The Omanis also have a habit of promoting their fellow Omani businesses, and this dramatically affects the market for foreign entrepreneurs. According to CNN news 2018, the Omanis prefer products from their fellow Omani business owners to other unknown businesses.
Sovereign challenges
A decline in Oman’s fund of the sovereign wealth. According to Al-Monitor, released by SWFI in the mid-April 2020, resources held by Oman’s biggest sovereign wealth fund were assessed at $21.4 billion toward the finish of 2019, they have diminished by about a third to $14.3 billion, as indicated by refreshed information. At the hour of distribution, Al-Monitor could not affirm the specific purpose behind this drop, expectedly identified with budgetary help and misfortunes in resource esteem.
According to Fitch Ratings, Oman could drain the (SGRF) by “over $5 billion” to back spending shortfalls. “It is not generally on the plan, yet everything moves rapidly,” a source acquainted with the issue told Al-Monitor not long ago. In the fallout of the 2014 oil bust, Oman more than once tapped worldwide obligation markets to back remarkable spending shortages. In this manner, its obligation to GDP spiked to almost 60% a year ago. Resources held by Oman’s sovereign wealth funds, interestingly, were, to a great extent protected.

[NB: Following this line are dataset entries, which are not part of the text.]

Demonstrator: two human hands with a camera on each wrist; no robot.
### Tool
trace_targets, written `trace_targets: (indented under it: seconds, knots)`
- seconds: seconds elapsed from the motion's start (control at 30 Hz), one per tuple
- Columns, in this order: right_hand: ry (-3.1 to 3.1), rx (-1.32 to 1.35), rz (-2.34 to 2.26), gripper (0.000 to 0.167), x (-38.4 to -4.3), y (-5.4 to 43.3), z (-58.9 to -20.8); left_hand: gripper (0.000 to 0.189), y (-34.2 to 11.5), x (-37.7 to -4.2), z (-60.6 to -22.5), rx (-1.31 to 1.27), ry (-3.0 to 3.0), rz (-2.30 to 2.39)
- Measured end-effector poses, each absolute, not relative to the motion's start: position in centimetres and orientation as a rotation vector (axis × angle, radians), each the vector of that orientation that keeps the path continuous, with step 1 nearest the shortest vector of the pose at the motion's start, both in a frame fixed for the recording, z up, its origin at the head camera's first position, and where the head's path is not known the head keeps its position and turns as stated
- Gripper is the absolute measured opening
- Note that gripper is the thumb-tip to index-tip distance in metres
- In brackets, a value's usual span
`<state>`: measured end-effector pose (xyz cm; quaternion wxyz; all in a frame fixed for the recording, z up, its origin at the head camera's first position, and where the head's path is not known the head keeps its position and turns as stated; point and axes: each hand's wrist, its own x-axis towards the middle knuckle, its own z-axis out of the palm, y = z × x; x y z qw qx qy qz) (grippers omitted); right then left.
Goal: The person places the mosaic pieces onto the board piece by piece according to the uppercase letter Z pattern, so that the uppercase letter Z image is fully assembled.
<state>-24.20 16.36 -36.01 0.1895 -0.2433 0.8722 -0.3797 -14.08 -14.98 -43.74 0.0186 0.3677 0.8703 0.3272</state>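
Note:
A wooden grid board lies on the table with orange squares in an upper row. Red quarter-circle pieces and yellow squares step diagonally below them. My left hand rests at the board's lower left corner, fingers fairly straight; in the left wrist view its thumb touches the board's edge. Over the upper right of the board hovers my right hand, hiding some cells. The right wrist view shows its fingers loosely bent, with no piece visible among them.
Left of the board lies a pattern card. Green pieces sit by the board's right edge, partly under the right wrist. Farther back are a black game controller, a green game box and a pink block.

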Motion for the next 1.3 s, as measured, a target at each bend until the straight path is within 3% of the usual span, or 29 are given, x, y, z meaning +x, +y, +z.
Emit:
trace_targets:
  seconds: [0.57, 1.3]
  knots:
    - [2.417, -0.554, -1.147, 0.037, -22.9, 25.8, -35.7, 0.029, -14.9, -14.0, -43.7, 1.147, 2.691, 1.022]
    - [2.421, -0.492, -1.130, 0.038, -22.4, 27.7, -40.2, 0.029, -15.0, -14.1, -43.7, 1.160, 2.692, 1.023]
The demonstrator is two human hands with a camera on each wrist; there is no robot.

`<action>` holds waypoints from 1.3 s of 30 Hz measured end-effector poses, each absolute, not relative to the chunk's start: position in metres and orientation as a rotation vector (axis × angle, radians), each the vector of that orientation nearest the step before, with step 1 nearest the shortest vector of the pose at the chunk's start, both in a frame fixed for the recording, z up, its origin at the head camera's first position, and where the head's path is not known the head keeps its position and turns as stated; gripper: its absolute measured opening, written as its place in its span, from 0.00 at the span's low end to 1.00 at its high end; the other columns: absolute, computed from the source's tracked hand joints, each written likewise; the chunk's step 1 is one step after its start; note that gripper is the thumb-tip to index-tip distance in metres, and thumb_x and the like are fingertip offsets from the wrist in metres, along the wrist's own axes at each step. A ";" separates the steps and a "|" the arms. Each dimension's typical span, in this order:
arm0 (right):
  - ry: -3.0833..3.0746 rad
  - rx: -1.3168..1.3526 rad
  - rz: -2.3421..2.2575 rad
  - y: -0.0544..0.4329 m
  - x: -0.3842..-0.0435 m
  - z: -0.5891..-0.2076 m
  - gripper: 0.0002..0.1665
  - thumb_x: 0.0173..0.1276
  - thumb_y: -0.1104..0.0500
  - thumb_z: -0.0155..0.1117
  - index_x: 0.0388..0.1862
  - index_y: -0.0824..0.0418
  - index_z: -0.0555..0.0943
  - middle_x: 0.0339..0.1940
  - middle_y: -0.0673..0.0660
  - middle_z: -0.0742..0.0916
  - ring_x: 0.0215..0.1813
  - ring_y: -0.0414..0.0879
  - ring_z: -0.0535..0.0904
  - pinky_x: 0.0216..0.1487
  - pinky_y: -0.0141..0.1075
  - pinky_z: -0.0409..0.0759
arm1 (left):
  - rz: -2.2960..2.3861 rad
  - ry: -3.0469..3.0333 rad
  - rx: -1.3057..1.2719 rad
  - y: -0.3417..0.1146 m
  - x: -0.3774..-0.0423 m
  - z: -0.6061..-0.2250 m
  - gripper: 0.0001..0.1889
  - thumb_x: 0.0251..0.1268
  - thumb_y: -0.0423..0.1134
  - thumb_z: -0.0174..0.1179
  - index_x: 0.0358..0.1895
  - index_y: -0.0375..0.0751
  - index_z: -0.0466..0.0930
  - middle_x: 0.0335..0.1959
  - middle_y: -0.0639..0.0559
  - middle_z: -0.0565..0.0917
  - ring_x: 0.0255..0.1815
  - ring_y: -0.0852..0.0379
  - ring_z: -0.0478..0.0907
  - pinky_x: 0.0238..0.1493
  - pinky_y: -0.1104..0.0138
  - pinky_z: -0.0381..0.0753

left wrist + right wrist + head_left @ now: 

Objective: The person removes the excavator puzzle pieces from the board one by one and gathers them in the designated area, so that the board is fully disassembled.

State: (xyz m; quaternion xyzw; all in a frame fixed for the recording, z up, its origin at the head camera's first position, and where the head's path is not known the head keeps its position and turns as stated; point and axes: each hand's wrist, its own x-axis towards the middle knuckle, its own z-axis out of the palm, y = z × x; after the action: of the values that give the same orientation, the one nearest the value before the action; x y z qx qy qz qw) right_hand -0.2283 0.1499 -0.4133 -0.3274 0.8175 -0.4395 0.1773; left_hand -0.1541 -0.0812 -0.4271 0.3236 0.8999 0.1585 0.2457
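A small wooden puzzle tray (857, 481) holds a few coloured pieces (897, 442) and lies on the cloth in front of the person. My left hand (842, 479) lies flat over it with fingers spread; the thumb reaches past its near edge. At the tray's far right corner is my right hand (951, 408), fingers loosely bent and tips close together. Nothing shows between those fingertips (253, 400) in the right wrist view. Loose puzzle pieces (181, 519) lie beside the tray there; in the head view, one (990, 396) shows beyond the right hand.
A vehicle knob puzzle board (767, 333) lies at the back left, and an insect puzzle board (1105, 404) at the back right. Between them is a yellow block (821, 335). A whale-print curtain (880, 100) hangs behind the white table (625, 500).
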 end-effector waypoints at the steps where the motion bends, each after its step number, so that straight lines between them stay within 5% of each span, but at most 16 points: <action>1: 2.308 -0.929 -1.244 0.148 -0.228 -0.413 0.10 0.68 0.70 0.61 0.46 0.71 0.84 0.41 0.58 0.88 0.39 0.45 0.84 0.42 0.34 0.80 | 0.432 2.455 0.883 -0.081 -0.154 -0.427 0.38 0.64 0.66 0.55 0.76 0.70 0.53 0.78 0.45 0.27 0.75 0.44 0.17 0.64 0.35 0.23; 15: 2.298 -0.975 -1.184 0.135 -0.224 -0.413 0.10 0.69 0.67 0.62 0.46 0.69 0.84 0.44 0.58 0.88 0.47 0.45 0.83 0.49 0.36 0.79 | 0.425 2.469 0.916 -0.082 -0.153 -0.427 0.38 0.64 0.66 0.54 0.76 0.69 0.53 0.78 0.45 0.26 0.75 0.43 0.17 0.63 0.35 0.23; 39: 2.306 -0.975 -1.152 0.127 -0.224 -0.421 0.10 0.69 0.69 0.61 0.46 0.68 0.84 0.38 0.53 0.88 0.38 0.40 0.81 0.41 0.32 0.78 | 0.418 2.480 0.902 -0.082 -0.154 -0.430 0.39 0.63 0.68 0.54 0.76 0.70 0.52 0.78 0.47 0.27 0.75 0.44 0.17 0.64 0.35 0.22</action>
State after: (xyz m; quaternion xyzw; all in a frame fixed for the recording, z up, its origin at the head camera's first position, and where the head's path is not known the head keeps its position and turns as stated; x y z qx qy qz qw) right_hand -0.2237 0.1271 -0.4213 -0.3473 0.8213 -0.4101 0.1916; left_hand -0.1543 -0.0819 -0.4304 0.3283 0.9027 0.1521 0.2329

According to BBC news, business analysts say that the change in oil prices may affect the Omani Rial currency, which is mostly based on the Petro-currency.
Environmental challenges
The extreme temperature conditions in Oman is unsuitable for the residing population. According to the climate to travel website article. Along the Gulf of Oman coast, there is a desert climate which is sunny throughout the year, with only a few rains in the winter season, during the summer season, the temperatures go to as high as 37/38 °C or 99/100 °F on average, and the heat becomes even more oppressive by the sea humidity. It becomes more dangerous when the inland wind blows dropping the humidity levels raising the temperature to as extreme as 50 degrees Celsius or 122 degrees Farads.
Oman experiences storms regularly around the coastal areas. From Wikipedia list of Arabian Peninsula tropical cyclones, the country is said to receive tropical cyclones impacts usually as a result of its location on the long coastline of the Arabian Sea. Averagely, the storms strike the country once every three years, especially between the Island of Masirah and port of Salalah, and occurs before June or after October. Dhofar region is not left out when it comes to the impacts of a storm due to cyclones.
According to Aljazeera News in 2007, a team of archaeologists discovered that a significant flood affected Ras Al Hadd in the eastern part of Oman as a result of the tsunami or severe storm. The country experienced a severe damaging storm termed as Gonu cyclone back in 2007, which is the ever-strongest recorded occurrence of the storm of the Arabian Sea and the ever strong to result to landfall on the landmass.
Conclusion
From the above sources, the majority have indicated that challenges are facing foreign capital investment opportunities in Oman. Some sources though have shown that Oman has an excellent investing environment. The research methodology was, therefore held to determine the truth of the matter by surveying on the affected and determinants of the foreign capital investment environment in Oman.